▸ **To do**
The output must be the data, printed exactly as written.
*** Begin section ***
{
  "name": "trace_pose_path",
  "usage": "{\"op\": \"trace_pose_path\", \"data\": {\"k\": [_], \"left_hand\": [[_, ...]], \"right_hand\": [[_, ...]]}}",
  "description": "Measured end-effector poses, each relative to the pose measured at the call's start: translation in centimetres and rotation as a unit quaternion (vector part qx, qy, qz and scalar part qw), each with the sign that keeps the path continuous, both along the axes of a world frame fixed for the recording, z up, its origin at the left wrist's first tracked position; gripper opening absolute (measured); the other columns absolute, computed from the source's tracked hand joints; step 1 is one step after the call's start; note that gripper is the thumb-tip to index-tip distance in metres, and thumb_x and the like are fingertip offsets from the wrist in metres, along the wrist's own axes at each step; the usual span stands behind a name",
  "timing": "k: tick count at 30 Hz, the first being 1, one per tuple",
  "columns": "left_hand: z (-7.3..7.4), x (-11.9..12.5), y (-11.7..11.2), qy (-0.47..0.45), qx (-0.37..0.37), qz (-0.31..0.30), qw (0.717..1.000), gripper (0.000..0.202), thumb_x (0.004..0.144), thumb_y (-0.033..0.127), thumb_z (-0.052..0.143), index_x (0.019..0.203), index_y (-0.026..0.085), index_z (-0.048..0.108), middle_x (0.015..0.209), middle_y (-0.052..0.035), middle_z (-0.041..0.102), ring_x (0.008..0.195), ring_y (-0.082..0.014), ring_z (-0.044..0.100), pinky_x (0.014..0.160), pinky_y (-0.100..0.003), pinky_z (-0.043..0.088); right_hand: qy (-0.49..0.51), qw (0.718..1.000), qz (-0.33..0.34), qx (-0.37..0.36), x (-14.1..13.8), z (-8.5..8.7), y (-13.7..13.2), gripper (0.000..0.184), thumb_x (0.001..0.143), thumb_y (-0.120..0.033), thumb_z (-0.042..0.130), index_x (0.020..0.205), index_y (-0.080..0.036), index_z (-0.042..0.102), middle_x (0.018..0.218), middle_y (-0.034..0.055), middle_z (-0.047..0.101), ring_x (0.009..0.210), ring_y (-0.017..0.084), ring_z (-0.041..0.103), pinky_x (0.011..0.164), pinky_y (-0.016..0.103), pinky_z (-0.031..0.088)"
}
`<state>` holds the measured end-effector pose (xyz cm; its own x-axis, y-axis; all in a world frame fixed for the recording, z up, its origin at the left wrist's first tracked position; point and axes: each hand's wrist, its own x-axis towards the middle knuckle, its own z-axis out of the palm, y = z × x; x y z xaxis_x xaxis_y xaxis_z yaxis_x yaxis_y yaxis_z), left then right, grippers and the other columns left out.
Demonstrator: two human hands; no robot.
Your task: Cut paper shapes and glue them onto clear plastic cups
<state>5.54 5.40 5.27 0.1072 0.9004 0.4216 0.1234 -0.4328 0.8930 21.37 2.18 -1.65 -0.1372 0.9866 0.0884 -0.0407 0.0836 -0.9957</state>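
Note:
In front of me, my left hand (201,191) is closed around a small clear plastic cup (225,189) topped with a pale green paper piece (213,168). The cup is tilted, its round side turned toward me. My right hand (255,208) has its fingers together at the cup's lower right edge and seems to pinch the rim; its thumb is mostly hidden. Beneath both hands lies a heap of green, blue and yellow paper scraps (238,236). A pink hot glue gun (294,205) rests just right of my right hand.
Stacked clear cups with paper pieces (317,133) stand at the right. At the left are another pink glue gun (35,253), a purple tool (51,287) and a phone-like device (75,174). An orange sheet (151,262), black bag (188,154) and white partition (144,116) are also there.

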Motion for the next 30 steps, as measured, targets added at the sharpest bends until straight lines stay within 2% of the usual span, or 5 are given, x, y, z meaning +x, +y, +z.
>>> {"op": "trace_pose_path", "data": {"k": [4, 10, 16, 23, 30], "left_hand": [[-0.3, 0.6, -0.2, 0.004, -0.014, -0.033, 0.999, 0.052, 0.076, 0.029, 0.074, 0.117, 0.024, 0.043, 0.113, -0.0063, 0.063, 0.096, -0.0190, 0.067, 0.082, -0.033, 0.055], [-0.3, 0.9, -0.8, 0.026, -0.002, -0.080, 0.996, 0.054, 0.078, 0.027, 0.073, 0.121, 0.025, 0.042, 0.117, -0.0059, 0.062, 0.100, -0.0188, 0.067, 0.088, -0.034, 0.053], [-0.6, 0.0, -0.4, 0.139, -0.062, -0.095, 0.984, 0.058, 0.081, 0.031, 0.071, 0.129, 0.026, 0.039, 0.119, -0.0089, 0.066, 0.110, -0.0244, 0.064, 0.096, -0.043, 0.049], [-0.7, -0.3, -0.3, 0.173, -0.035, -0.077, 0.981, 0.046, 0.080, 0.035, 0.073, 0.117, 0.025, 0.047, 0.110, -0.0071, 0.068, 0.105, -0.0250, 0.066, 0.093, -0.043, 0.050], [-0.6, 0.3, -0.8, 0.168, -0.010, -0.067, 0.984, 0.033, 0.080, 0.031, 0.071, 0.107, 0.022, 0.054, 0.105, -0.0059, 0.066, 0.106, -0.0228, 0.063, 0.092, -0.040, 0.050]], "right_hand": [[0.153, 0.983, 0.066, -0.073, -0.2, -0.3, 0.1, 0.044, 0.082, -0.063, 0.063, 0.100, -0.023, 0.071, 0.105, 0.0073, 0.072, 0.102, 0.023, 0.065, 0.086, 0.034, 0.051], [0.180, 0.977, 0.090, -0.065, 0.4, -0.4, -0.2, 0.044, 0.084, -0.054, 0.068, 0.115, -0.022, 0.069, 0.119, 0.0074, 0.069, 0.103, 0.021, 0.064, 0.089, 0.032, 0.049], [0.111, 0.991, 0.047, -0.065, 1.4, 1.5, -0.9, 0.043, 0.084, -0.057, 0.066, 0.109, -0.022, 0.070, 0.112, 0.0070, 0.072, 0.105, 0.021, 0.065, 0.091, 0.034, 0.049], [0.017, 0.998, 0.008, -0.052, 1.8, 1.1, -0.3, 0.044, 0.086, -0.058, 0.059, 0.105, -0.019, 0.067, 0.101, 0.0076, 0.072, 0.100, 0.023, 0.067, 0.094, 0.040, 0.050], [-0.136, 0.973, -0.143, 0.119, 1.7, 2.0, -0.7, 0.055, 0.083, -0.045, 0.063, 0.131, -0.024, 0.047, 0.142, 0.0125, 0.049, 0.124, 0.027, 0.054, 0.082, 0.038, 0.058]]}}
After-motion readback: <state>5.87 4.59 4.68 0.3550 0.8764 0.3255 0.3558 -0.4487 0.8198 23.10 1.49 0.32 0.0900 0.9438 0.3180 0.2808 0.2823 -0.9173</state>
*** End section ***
▸ **Written reply**
{
  "name": "trace_pose_path",
  "usage": "{\"op\": \"trace_pose_path\", \"data\": {\"k\": [_], \"left_hand\": [[_, ...]], \"right_hand\": [[_, ...]]}}",
  "description": "Measured end-effector poses, each relative to the pose measured at the call's start: translation in centimetres and rotation as a unit quaternion (vector part qx, qy, qz and scalar part qw), each with the sign that keeps the path continuous, both along the axes of a world frame fixed for the recording, z up, its origin at the left wrist's first tracked position; gripper opening absolute (measured); the other columns absolute, computed from the source's tracked hand joints; step 1 is one step after the call's start; note that gripper is the thumb-tip to index-tip distance in metres, and thumb_x and the like are fingertip offsets from the wrist in metres, along the wrist's own axes at each step; the usual span stands behind a name",
  "timing": "k: tick count at 30 Hz, the first being 1, one per tuple",
  "columns": "left_hand: z (-7.3..7.4), x (-11.9..12.5), y (-11.7..11.2), qy (-0.47..0.45), qx (-0.37..0.37), qz (-0.31..0.30), qw (0.717..1.000), gripper (0.000..0.202), thumb_x (0.004..0.144), thumb_y (-0.033..0.127), thumb_z (-0.052..0.143), index_x (0.019..0.203), index_y (-0.026..0.085), index_z (-0.048..0.108), middle_x (0.015..0.209), middle_y (-0.052..0.035), middle_z (-0.041..0.102), ring_x (0.008..0.195), ring_y (-0.082..0.014), ring_z (-0.044..0.100), pinky_x (0.014..0.160), pinky_y (-0.100..0.003), pinky_z (-0.043..0.088); right_hand: qy (-0.49..0.51), qw (0.718..1.000), qz (-0.33..0.34), qx (-0.37..0.36), x (-14.1..13.8), z (-8.5..8.7), y (-13.7..13.2), gripper (0.000..0.184), thumb_x (0.001..0.143), thumb_y (-0.120..0.033), thumb_z (-0.042..0.130), index_x (0.020..0.205), index_y (-0.080..0.036), index_z (-0.042..0.102), middle_x (0.018..0.218), middle_y (-0.034..0.055), middle_z (-0.047..0.101), ring_x (0.009..0.210), ring_y (-0.017..0.084), ring_z (-0.041..0.103), pinky_x (0.011..0.164), pinky_y (-0.016..0.103), pinky_z (-0.031..0.088)"
}
`<state>` holds the measured end-effector pose (xyz cm; its own x-axis, y-axis; all in a world frame fixed for the recording, z up, its origin at the left wrist's first tracked position; point and axes: each hand's wrist, its own x-axis towards the middle knuckle, its own z-axis out of the palm, y = z × x; x y z xaxis_x xaxis_y xaxis_z yaxis_x yaxis_y yaxis_z), left then right, grippers and the other columns left out.
Demonstrator: two human hands; no robot.
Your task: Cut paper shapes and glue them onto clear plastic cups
<state>5.54 5.40 5.27 0.1072 0.9004 0.4216 0.1234 -0.4328 0.8930 21.37 2.18 -1.65 -0.1372 0.9866 0.0884 -0.0407 0.0836 -0.9957</state>
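Note:
In front of me, my left hand (201,191) is closed around a small clear plastic cup (225,189) topped with a pale green paper piece (213,168). The cup is tilted, its round side turned toward me. My right hand (255,208) has its fingers together at the cup's lower right edge and seems to pinch the rim; its thumb is mostly hidden. Beneath both hands lies a heap of green, blue and yellow paper scraps (238,236). A pink hot glue gun (294,205) rests just right of my right hand.
Stacked clear cups with paper pieces (317,133) stand at the right. At the left are another pink glue gun (35,253), a purple tool (51,287) and a phone-like device (75,174). An orange sheet (151,262), black bag (188,154) and white partition (144,116) are also there.
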
Motion for the next 30 steps, as measured, targets added at the sharpest bends until straight lines stay within 2% of the usual span, or 5 are given, x, y, z meaning +x, +y, +z.
>>> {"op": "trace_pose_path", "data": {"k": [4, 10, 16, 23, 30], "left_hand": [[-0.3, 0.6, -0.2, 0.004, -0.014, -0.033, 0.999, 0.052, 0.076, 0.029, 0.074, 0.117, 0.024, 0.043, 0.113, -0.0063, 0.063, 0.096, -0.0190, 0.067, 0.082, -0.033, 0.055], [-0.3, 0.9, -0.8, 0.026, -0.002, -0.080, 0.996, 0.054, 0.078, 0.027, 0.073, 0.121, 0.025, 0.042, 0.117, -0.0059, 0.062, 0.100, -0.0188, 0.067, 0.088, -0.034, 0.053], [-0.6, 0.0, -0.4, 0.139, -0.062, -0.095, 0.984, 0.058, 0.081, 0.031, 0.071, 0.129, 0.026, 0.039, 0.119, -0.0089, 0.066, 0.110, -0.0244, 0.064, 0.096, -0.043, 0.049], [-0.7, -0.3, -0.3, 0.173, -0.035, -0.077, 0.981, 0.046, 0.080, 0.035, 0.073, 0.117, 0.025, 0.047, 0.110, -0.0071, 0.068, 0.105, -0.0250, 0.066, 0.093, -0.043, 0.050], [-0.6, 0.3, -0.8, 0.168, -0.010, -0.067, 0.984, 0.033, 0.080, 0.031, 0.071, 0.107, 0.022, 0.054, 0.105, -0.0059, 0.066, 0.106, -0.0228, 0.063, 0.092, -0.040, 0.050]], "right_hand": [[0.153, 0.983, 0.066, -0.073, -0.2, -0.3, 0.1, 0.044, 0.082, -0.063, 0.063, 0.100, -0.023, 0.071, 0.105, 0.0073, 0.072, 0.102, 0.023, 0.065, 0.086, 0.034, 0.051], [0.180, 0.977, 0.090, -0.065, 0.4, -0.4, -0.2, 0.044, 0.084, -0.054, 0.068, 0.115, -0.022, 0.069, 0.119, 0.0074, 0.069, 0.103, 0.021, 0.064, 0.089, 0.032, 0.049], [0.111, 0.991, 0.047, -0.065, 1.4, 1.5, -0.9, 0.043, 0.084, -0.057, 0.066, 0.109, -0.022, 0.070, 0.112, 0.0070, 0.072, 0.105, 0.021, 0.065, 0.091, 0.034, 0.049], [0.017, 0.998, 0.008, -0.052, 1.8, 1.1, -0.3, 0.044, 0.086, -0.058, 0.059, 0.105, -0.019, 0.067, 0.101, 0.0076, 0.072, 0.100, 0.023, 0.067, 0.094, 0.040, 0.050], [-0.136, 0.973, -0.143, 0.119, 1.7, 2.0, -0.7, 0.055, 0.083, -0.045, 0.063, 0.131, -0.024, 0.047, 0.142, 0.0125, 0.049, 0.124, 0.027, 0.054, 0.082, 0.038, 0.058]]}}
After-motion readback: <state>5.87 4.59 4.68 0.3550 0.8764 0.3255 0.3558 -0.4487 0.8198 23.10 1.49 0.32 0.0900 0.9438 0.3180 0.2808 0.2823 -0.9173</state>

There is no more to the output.